One day when we reached this sacred ground, Monty spotted a stag silhouetted against the evening sky a hundred or so yards up the ride. A shaft of evening sunlight shone through the trees to illuminate a clump of fading bluebells, their heads dipping at the end of their season. Was that majestic stag in fact God looking down on me, surrounded by the spirits I had set free during my career, the ghosts of operations past?

In truth, I had always been a loner. I was still a restless insomniac who would wake in the early hours and write, making stupid notes on material I would never use, continuing to invent impossible operations that no one would ever perform. Did I miss surgery? Not at all, surprisingly enough. Forty years had been plenty. But it remained a great mystery to me how I had achieved so much from my humble beginnings in the backstreets of a northern steel town.
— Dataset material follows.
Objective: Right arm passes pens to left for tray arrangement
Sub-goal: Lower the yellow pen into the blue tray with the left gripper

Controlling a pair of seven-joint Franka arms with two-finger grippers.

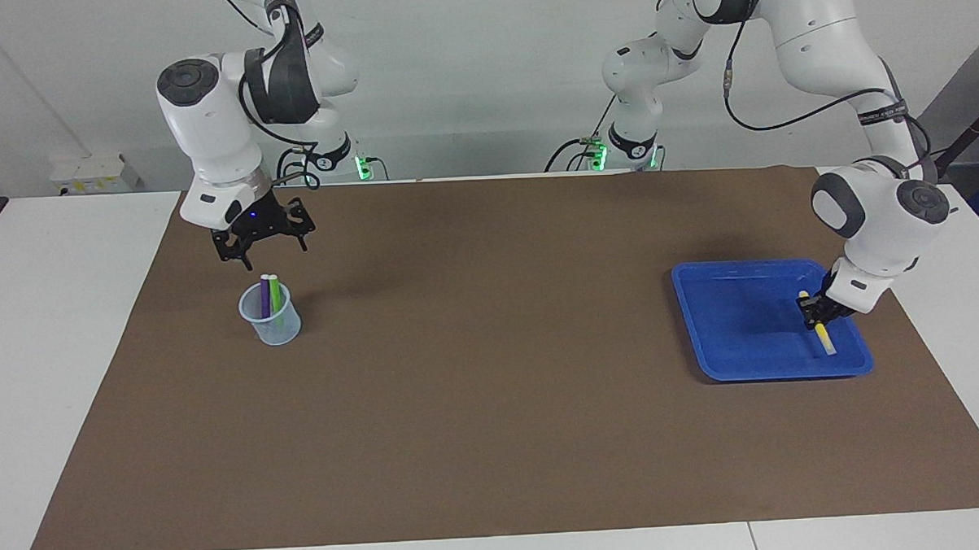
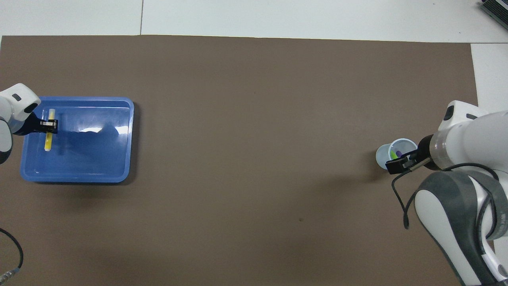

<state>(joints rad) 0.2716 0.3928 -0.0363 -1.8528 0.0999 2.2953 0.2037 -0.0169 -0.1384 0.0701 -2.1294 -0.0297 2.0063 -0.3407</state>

Perhaps it was that battle to escape obscurity that provided the momentum. I wanted to be different, and I had the ruthless ambition to take on the system and overcome my past.

Although I spent my whole career writing textbooks and scientific papers for the profession, I reflected for many years on whether it was appropriate to discuss my battles in a public forum. Ironically it was my own patients who urged me to do so, even the loved ones of some who died. So many were eager for their stories to be told. From my own perspective, I always found the history of modern heart surgery to be among the most compelling stories ever told. As a trainee in London and the US I actually knew a number of the pioneers personally, and they had shared their own trials and tribulations with me face to face, encouraging me to make a difference, not to sit in the shadows avoiding conflict. And I certainly attracted trouble right from the start.

The government’s policy of releasing named-surgeon death rates to the press was another factor that edged me towards writing a tome for consumption by the general public. What is life really like on the other side of the fence? Is it different from being a statistician, politician or a journalist? The barrister and medical ethicist Daniel Sokol wrote in the British Medical Journal, ‘The public has an appetite for glimpses of the private lives and thoughts of doctors. They demystify a profession that was once deemed blessed with magical powers.’ Perhaps some of us still do have mystical powers. There are few things more intriguing than delivering electricity into a patient’s head through a metal plug screwed into their skull like Dr Frankenstein’s monster or reinventing human circulation with continuous blood flow without a pulse. These innovations may be construed as witchcraft, but they were my own practical solutions to the terrible illness that is heart failure. Sokol went on to say that doctors are in the habit of revealing ‘not the chiselled frame of Apollo … but the wart covered body of Mr Burns, the Simpsons character’. But Burns was the rich factory owner. I’m more of a sensitive intellectual, like Bart Simpson’s father Homer.

As is often the case, the French have a phrase for it: ‘se mettre à nu’, to get naked. So that is what I decided to do, although this was a much more interesting spectacle in my younger years than now. My own insight tells me that the public are happier to learn that their surgeon, even a heart or brain surgeon, is human and subject to the same core emotions as anyone else. But because of a freak sporting accident, some qualities possessed by the vast majority of people were lost to me for a while, which proved an unexpected but substantial boost to a career at the sharp end – life perpetually on the ‘knife’s edge’.